Based on the results of model experiments(on an SX-5 supercomputer,Note 3)using a global chemical transport model (FRSGC/UCI CTM,Note 4)which calculates both photochemical and transport processes(reference 1),it is found that ozone formed over source regions upwind of East Asia, such as North America and Europe, is transported over the Eurasian continent and affects oxidant concentrations over Japan(Figures1, 2, 3). The maximum ozone pollution transported from Europe is about 2-3 ppb at the surface, and about 4-5 ppb in the upper troposphere. It is also found that the amount of ozone transported from North America is about the same as that from Europe, despite the much greater transport distance over Eurasia to Japan, and may be even more in Winter to Spring (Note 5). This research indicates that oxidant concentrations from Europe and North America together increase the concentration of surface ozone in Japan by a few ppb, and may make a significant contribution to exceedance of Japan’s environmental standard of 60 ppb.
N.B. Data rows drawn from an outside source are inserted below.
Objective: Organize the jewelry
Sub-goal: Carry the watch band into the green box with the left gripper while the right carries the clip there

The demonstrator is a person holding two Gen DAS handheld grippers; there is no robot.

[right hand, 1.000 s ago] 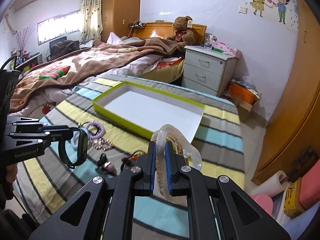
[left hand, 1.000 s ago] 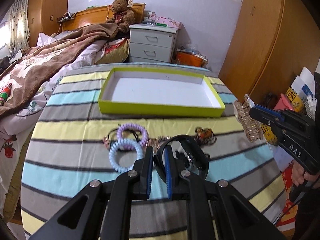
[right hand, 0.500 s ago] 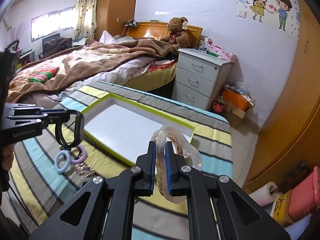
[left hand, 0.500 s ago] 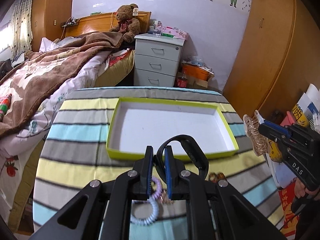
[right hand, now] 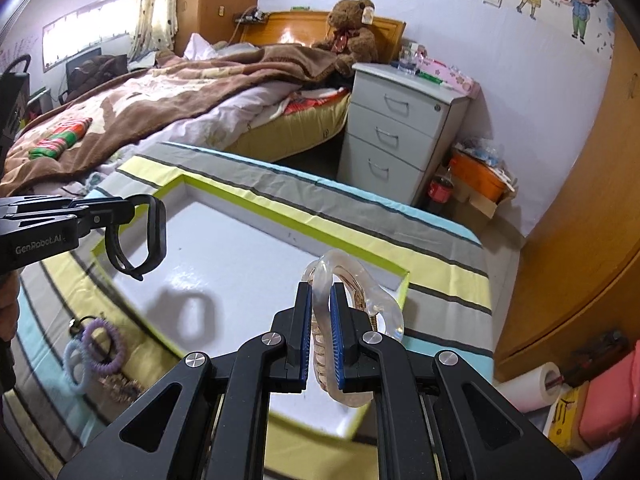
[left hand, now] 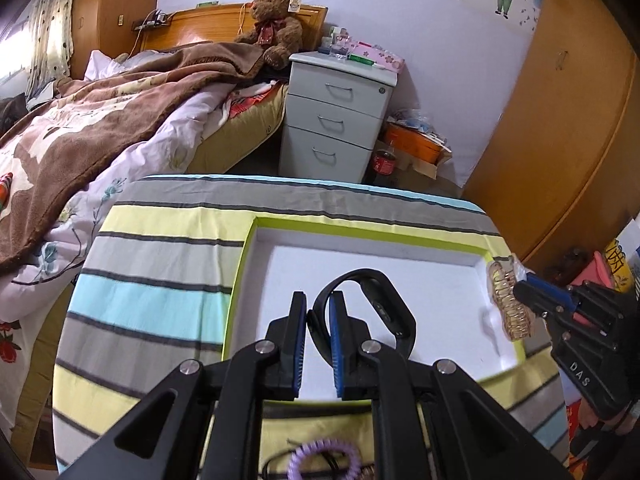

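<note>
A shallow white tray with a lime-green rim (left hand: 245,256) (right hand: 280,216) lies on the striped table. My left gripper (left hand: 318,300) (right hand: 132,210) is shut on a black wristband (left hand: 384,304) (right hand: 154,236) and holds it above the tray's floor. My right gripper (right hand: 320,296) (left hand: 520,288) is shut on a clear hair claw clip (right hand: 360,276) (left hand: 506,300), hanging over the tray's right side. A purple coil hair tie (right hand: 105,346) (left hand: 324,458), a pale blue one (right hand: 74,364) and small ornaments (right hand: 118,386) lie on the cloth in front of the tray.
The striped tablecloth (left hand: 160,264) drops off at its far edge toward a bed with a brown blanket (left hand: 100,120) and a white nightstand (left hand: 340,112). A wooden wardrobe (right hand: 580,240), a paper roll (right hand: 532,384) and boxes stand right of the table.
Both grippers have moved forward from above the loose jewelry to above the tray, each keeping its hold. The hair ties have slid to the bottom of the left wrist view.
</note>
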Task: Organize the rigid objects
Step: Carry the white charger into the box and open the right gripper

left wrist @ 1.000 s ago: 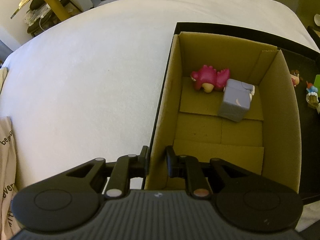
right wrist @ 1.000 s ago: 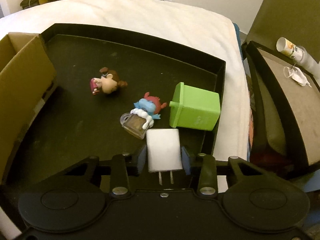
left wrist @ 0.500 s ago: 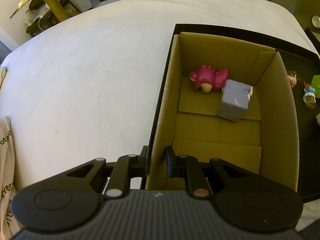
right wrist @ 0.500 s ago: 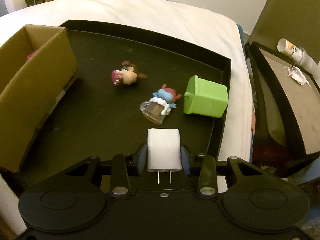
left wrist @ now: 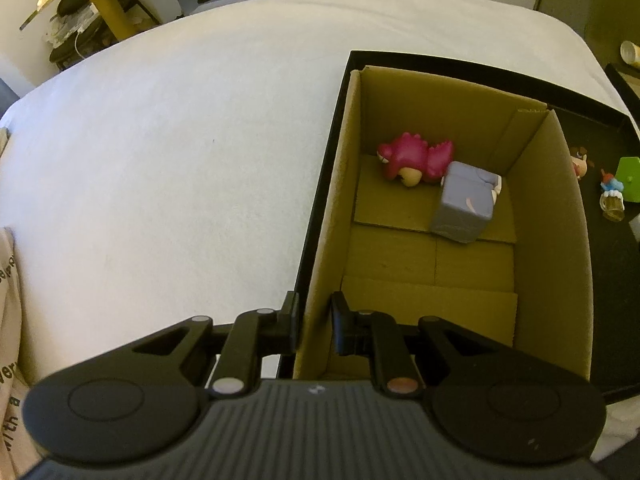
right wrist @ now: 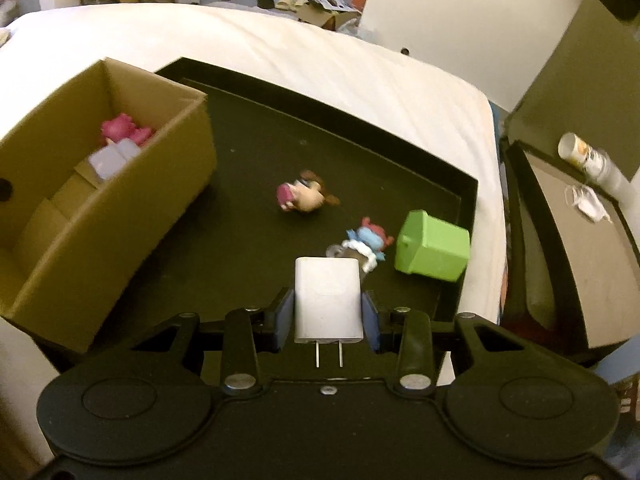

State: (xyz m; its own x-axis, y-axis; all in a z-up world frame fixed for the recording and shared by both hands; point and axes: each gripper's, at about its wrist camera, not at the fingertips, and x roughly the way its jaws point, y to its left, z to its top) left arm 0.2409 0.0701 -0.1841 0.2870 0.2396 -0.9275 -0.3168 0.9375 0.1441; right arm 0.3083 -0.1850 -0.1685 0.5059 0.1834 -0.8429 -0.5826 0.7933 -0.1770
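Note:
My right gripper (right wrist: 327, 314) is shut on a white wall charger (right wrist: 327, 294), prongs toward the camera, held above the black tray (right wrist: 400, 140). On the tray lie a brown-haired figurine (right wrist: 306, 196), a blue and red figurine with a small bottle (right wrist: 366, 244) and a green block (right wrist: 434, 246). A cardboard box (right wrist: 132, 216) stands at the tray's left with a pink toy (left wrist: 416, 156) and a grey-purple block (left wrist: 464, 204) inside. My left gripper (left wrist: 314, 322) is shut on the box's near left wall (left wrist: 320, 280).
The tray lies on a white bed (left wrist: 160, 140). A second dark tray with a paper cup (right wrist: 576, 152) and a crumpled item sits to the right of the bed. Furniture and shoes stand on the floor beyond the bed.
My right gripper has lifted and pulled back with the charger, bringing the box into its view. The left gripper keeps its hold on the box wall and has barely moved.

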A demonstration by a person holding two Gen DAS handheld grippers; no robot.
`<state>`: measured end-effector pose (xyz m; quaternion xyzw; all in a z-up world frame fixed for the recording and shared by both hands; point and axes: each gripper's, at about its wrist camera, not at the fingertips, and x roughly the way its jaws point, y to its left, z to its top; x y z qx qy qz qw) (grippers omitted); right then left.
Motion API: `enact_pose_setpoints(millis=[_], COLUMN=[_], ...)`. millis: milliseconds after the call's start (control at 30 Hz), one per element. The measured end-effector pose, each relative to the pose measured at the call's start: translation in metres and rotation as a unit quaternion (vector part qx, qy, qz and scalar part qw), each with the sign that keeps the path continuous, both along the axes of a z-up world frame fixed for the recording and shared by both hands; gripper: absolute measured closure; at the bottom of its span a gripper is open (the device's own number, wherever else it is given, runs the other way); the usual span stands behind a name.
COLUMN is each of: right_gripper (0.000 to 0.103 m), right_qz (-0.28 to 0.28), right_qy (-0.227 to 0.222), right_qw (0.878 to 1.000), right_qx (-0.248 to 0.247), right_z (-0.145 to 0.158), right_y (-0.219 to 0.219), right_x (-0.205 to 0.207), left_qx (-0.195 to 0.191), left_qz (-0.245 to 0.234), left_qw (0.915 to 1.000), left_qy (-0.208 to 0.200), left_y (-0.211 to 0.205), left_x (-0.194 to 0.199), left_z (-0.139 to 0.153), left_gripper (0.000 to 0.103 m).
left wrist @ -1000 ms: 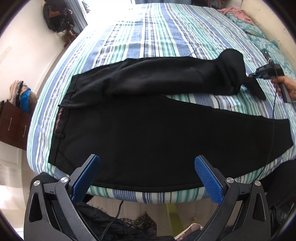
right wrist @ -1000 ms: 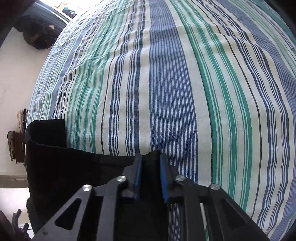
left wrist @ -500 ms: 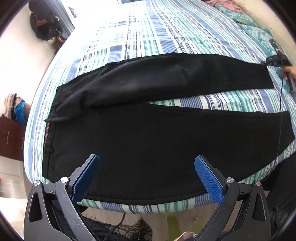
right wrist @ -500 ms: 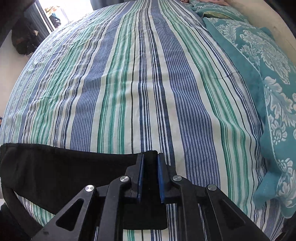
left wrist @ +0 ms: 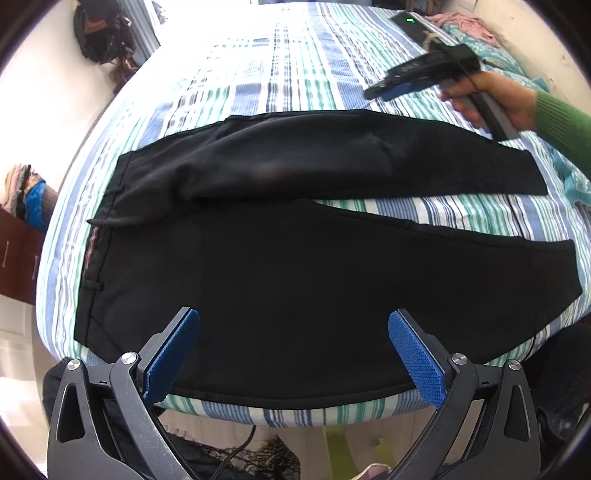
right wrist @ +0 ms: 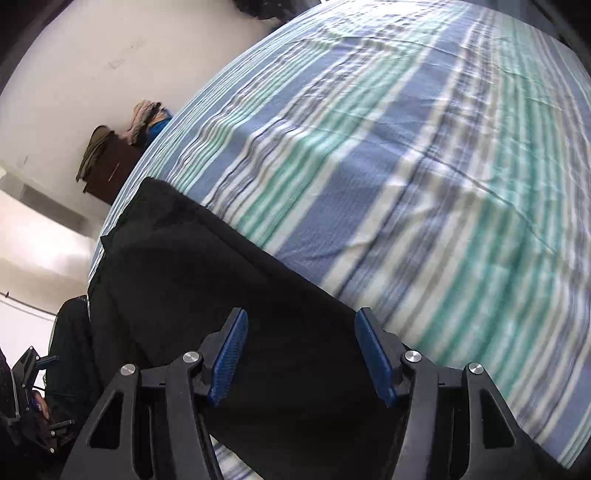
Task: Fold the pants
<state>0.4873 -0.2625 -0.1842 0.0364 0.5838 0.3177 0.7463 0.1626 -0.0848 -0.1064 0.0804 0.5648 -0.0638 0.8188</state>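
Note:
Black pants (left wrist: 295, 258) lie spread on the striped bed (left wrist: 295, 74), waistband to the left and both legs running right with a gap of sheet between them. My left gripper (left wrist: 293, 315) hangs open over the near leg by the bed's front edge, holding nothing. At the upper right, a hand in a green sleeve holds my right gripper (left wrist: 373, 94) above the far leg. In the right wrist view, the right gripper (right wrist: 302, 314) has its jaws opening. The pants (right wrist: 221, 277) lie below them and the pads press on nothing.
A dark bag (left wrist: 99, 33) leans on the wall at the far left. Folded clothes (left wrist: 26, 192) sit on a brown cabinet beside the bed. A black device with a green light (left wrist: 413, 20), pink cloth (left wrist: 465, 22) and a teal blanket (left wrist: 509, 62) lie at the far right.
The far leg, bunched a second ago, now lies pulled out straight to the right. My right gripper has let go of its hem, lifted and swung back over the leg. The left gripper barely moved.

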Motion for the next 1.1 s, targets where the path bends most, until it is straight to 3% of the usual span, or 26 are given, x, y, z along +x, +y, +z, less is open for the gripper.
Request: enact_pose_setpoints(millis=[133, 300, 333, 367, 400, 433, 467, 533, 667, 700, 733, 833, 900, 967, 1033, 1100], right_gripper=[0.041, 0.054, 0.06, 0.081, 0.091, 0.098, 0.098, 0.099, 0.103, 0.103, 0.103, 0.103, 0.092, 0.052, 0.05, 0.05], right_qz=[0.072, 0.145, 0.163, 0.175, 0.187, 0.203, 0.225, 0.244, 0.205, 0.188, 0.181, 0.135, 0.094, 0.052, 0.028, 0.016], right_qy=[0.01, 0.056, 0.05, 0.054, 0.059, 0.048, 0.038, -0.011, -0.158, -0.207, -0.232, -0.186, -0.163, -0.107, -0.079, -0.06], right_qw=[0.997, 0.985, 0.981, 0.978, 0.975, 0.97, 0.963, 0.947, 0.912, 0.891, 0.881, 0.917, 0.945, 0.974, 0.984, 0.985], right_qx=[-0.01, -0.074, -0.088, -0.095, -0.102, -0.127, -0.145, -0.209, -0.318, -0.356, -0.37, -0.326, -0.267, -0.193, -0.16, -0.159], right_z=[-0.015, -0.048, -0.049, -0.048, -0.047, -0.044, -0.042, -0.036, -0.019, -0.018, -0.019, -0.03, -0.021, -0.013, -0.006, -0.001], right_y=[0.111, 0.17, 0.174, 0.177, 0.181, 0.189, 0.197, 0.214, 0.237, 0.242, 0.244, 0.237, 0.205, 0.169, 0.13, 0.085], right_x=[0.042, 0.066, 0.064, 0.062, 0.059, 0.052, 0.042, 0.025, 0.027, 0.031, 0.035, 0.054, 0.059, 0.062, 0.056, 0.042], left_qx=[-0.006, -0.027, -0.033, -0.038, -0.044, -0.047, -0.049, -0.053, -0.054, -0.052, -0.049, -0.04, -0.035, -0.038, -0.043, -0.043], left_qz=[0.033, 0.069, 0.074, 0.078, 0.082, 0.084, 0.085, 0.087, 0.088, 0.087, 0.087, 0.084, 0.083, 0.083, 0.08, 0.073], left_qw=[0.9994, 0.9972, 0.9967, 0.996, 0.9955, 0.995, 0.9947, 0.9943, 0.9944, 0.9946, 0.9949, 0.9957, 0.9959, 0.9958, 0.9956, 0.9963], left_qy=[0.005, 0.01, 0.013, 0.017, 0.021, 0.025, 0.028, 0.03, 0.023, 0.02, 0.017, 0.005, -0.002, 0.007, 0.021, 0.019], left_y=[0.03, 0.062, 0.066, 0.07, 0.073, 0.075, 0.076, 0.077, 0.076, 0.076, 0.075, 0.073, 0.072, 0.07, 0.07, 0.066], left_x=[0.002, 0.005, 0.006, 0.006, 0.007, 0.007, 0.007, 0.004, 0.0, -0.002, -0.003, -0.009, -0.011, -0.01, -0.005, -0.006], left_z=[-0.005, -0.013, -0.016, -0.019, -0.022, -0.025, -0.027, -0.029, -0.025, -0.023, -0.02, -0.012, -0.01, -0.014, -0.019, -0.018], left_gripper=[0.001, 0.001, 0.001, 0.001, 0.001, 0.001, 0.001, 0.001, 0.001, 0.001, 0.001, 0.001, 0.001, 0.001, 0.001, 0.001])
Frontier Research System for Global Change
Contact: Ms. Ota
Tel: +81 (0)45-778-5687 (direct)
JAMSTEC, Public Relations Office, General Affairs Department
Tel:+81 (0)46-867-9066

Note 1:
Ozone: In the stratosphere, oxygen atoms (O) formed in the photolysis of oxygen (O2) by ultraviolet (UV) light from the sun produce ozone (O3). This ozone is in turn photolyzed to regenerate O and O2 by absorbing UV light, which is harmful to living things on Earth. However, in the troposphere (lower atmosphere), the focus of this study, ozone is a major component of photochemical smog and is an air pollutant toxic to living things. It is produced from oxygen atoms formed by the photolysis of nitrogen dioxide (NO2) emitted from automobiles and factories. According to the IPCC Third Assessment Report (2001), ozone is recognized as the third most important greenhouse gas following carbon dioxide and methane.

Note 2:
Oxidants: Collective term for the oxidizers (oxidizing agents) in the atmosphere which are the cause of photochemical smog. Nitrogen Oxides (NOx) and Hydrocarbons (HC) emitted from factories and automobiles are photolysed (split up) by ultraviolet light from the sun, and form oxidizing agents such as ozone (the main component, 90%), peroxyacetyl nitrate (PAN) and hydrogen peroxide. High concentrations of oxidants lead to the formation of photochemical smog, which causes damage to human health and to plants.

Note 3:
Global Chemical Transport Model (FRSGC/UCI CTM): FRSGC’s improved version of a global three-dimensional chemical transport model developed at the University of California, Irvine, incorporating photochemical oxidation schemes. It simulates the emission, atmospheric transport, chemical conversion and removal of precursor pollutants such as nitrogen oxides (NOx), carbon monoxide (CO), and hydrocarbons (HC), and calculates the formation and global distribution of ozone and other oxidants.

Note 4:
Super-high-speed supercomputer owned by FRSGC. It adopts state-of-the-art super-high speed and high accumulation CMOS technology. The SX-5 fuses shared memory with a decentralized memory architecture. As it can be used efficiently for science and technology applications, it is used at FRSGC for process research at global scales. With a rich RAS feature, it allows rapid and prompt error diagnosis and easy preventive protection which increase total reliability, availability,and serviceability.

RAS: Reliability, Availability, Serviceability
CMOS: Complementary Metal Oxide Semiconductor

Note 5:
The reason is that while ozone from Europe is predominantly transported near the surface and a fairly large amount is removed, ozone from North America is transported in the upper troposphere over the Atlantic where its lifetime is much longer.